Porto Seguro Challenge – 2nd Place Solution

We are pleased to announce that we got second place in the Porto Seguro Challenge, a competition organized by the largest insurance company in Brazil. Porto Seguro challenged us to build an algorithm to identify potential buyers of their products. If you are interested in knowing how to do the same and still discover the secrets that led us to second place, read on below!

Introduction

In this problem, Porto Seguro provided us with data of users who bought or did not buy one of its products. The main objective was to optimize telemarketing sales by offering products to those who really need them, and for that, we should build a model that predicts the probability of purchasing a product.

The first curiosity and complication was that all data was anonymized. That is, we cannot say what each field meant besides ID and Target. So we have this bunch of numbers, we have no idea how best to work with each one, and we need to build a machine learning model. How can we improve this situation? Looking better at our data.

Exploratory Data Analysis

Data analysis started with a simple task, understanding basic dataset statistics. We would also like to understand the target distribution of the problem.

From this analysis, we have already been able to extract some interesting information. First, the test dataset is considerably larger than the training dataset, so it’s quite likely that we can explore some techniques like pseudo labeling here. Second, we have several null fields, and they seem to follow some pattern, where several fields have the same number of nulls as others, indicating a possible correlation between these fields when registering the user. Third, the target is unbalanced, with only 20% of users buying a produc

Despite the dataset being anonymized, Porto Seguro gave us essential information, the type of each variable. After some fundamental analysis like histogram and counting, we discovered another critical and strange piece of information. There are several categorical variables with high cardinality. Var4, for example, has more than 13.000 unique values in the training dataset!

Source: https://www.kaggle.com/gomes555/porto-seguro-r-an-lise-explorat-ria-dos-dados Author: Fellipe Gomes

With categorical data having so many unique values, it is possible to have data that exists in the test and not in training, especially if we remember that the test dataset is larger than the training dataset. Let’s see which fields present data in the test set and not in the training set.

Here it is. Several fields have test values that do not exist in training. The ID field was left as an example of how the algorithm works, as it is expected to present this behavior.

We performed other analyzes, such as 2D visualization of the solution space and feature importance.

2D visualization. Yellow points are buyers

From these graphs, we can expect that some variables will dominate the algorithm’s decision process and the solution space will be easy to reach an X value (predominant yellow region) and the difficulty will be to find mixed buyers in the rest of the space.
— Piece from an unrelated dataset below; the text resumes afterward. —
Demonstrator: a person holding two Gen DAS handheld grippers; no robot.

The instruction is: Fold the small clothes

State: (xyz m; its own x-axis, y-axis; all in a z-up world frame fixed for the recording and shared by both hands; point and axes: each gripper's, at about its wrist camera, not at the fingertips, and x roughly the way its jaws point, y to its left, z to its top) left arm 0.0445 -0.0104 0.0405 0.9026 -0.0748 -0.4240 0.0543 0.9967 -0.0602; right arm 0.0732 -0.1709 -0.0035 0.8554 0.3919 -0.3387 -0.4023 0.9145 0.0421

We already have much information to work with, and now we need to get our data in a better format to make it easier to train our model.

Pre-processing

Pre-processing our data allows us to leave it in a better format to facilitate training our model, as well as creating other features from what we already have (feature engineering). One of the most important points of our solution was to work with the categorical variables of high cardinality so that they start to make sense. Given this peculiar characteristic, teams that tried to use techniques like One Hot Encoding saw their solution fail. Other types of grouping, such as grouping by rare classes, for example, did not work very well either. We even applied a Variational Auto Encoder to the high-resolution matrix generated by One Hot Encoding, hoping that we would arrive at a similar representation but with far fewer dimensions. Despite a very cool technique, which may have a post about it, it wasn’t the best solution.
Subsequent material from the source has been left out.